Bouquiner
d’Annie François

J’ai lu cette semaine sur un blog, qu’une femme était très déçue car elle n’avait lu que 29 livres en août. 29 livres !!!
Cela m’a fait penser au livre d’Annie François, que j’ai retrouvé en rangeant ma bibliothèque (oh quelle joie d’avoir mes livres bien rangés), je l’avais acheté à sa sortie, en 2000. L’auteure nous livre ses habitudes et expériences de lectrice. La quatrième de couverture présente très bien le livre :

Il suffit de lire un bouquin par mois pour avoir des manies, des préférences. Tout est plaisir, tout fait problème.
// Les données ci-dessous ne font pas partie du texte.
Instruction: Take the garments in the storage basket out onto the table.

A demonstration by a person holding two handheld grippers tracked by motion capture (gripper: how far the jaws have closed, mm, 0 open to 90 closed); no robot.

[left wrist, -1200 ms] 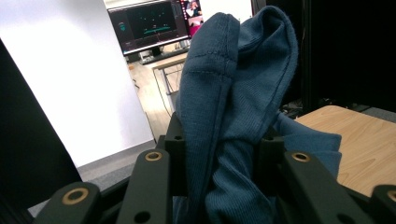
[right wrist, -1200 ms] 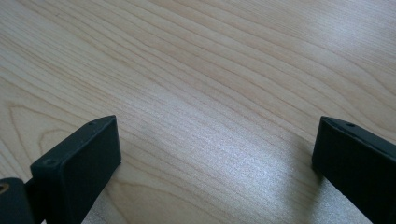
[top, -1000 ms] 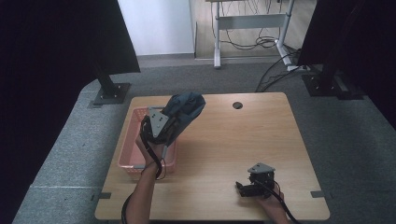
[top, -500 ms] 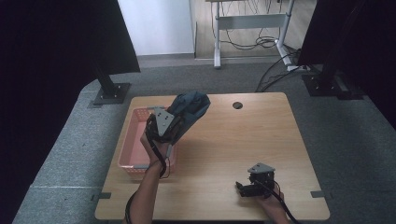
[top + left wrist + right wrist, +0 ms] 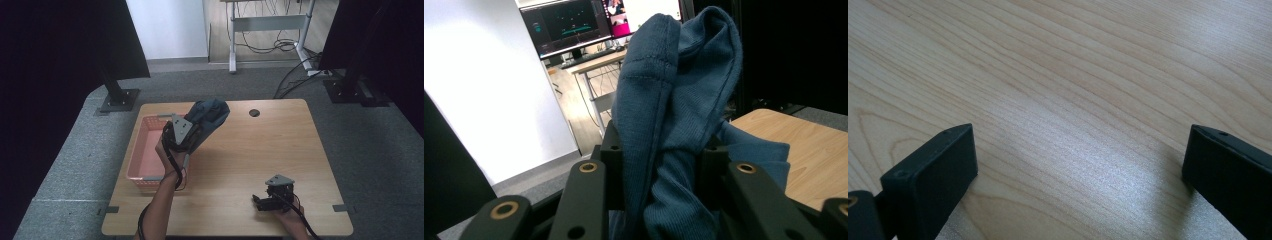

Préfère-t-on lire couché ou assis, dans un fauteuil ou sur une chaise ? User d’un marque-page ? Emprunter ? Prêter, sans espoir de retour ? Se fier aux critiques, n’écouter que ses amis ou son flair ? Engranger encore, toujours, au risque de devoir déménager ?

Pendant longtemps, j’ai été une boulimique de livres, j’en avais à peine fini un que j’en commençais un autre. J’ai changé mes habitudes, j’ai besoin de le savourer, de ne pas le quitter tout de suite, alors je lis de la poésie… il y a un passage dans le livre qui m’a particulièrement touché par rapport à cela. p. 79. Maintenant que je suis grande, je ne recommencerai plus à lire comme on abat des arbres. Car, pas plus que le boulimique ne s’accorde de droit à la digestion, le bibliomaniaque ne prend le temps de la ruminatio.

Le livre s’articule en séquences plus ou moins longues, traitant d’une de nos habitudes de lectrices/lecteurs ; Liseuse au lit, marque page, prêt, emprunt…. Je pense que chacun de nous s’y retrouve à un moment ou un autre, ou à presque tous les moments !!!! C’est cocasse, ça se lit facilement et rapidement, j’ai bien ri en tout cas !

p. 39 Le pire pour moi, c’est le Salon du livre. Ces milliers d’auteurs morts et vivants, ces millions de volumes que je n’ai pas lus. Rien qu’à les regarder, j’ai une indigestion. Très vite, je me fais l’impression d’une végétarienne perdue dans une charcuterie en gros ou un élevage de poulets en batterie. Ce n’est pas que l’appétit me manque, mais, cet étalage de boustifaille livresque m’écœure. En sortant de là, chaque année, je pleure à chaudes larmes. Donc, je fonce dans l’urgence chez un de mes libraires habituels, me précipite sur le bon rayon ou la table des nouveautés, me rue sur la caisse. Trop tard.

Bouquiner, Annie François. Éd. Seuil. 2000.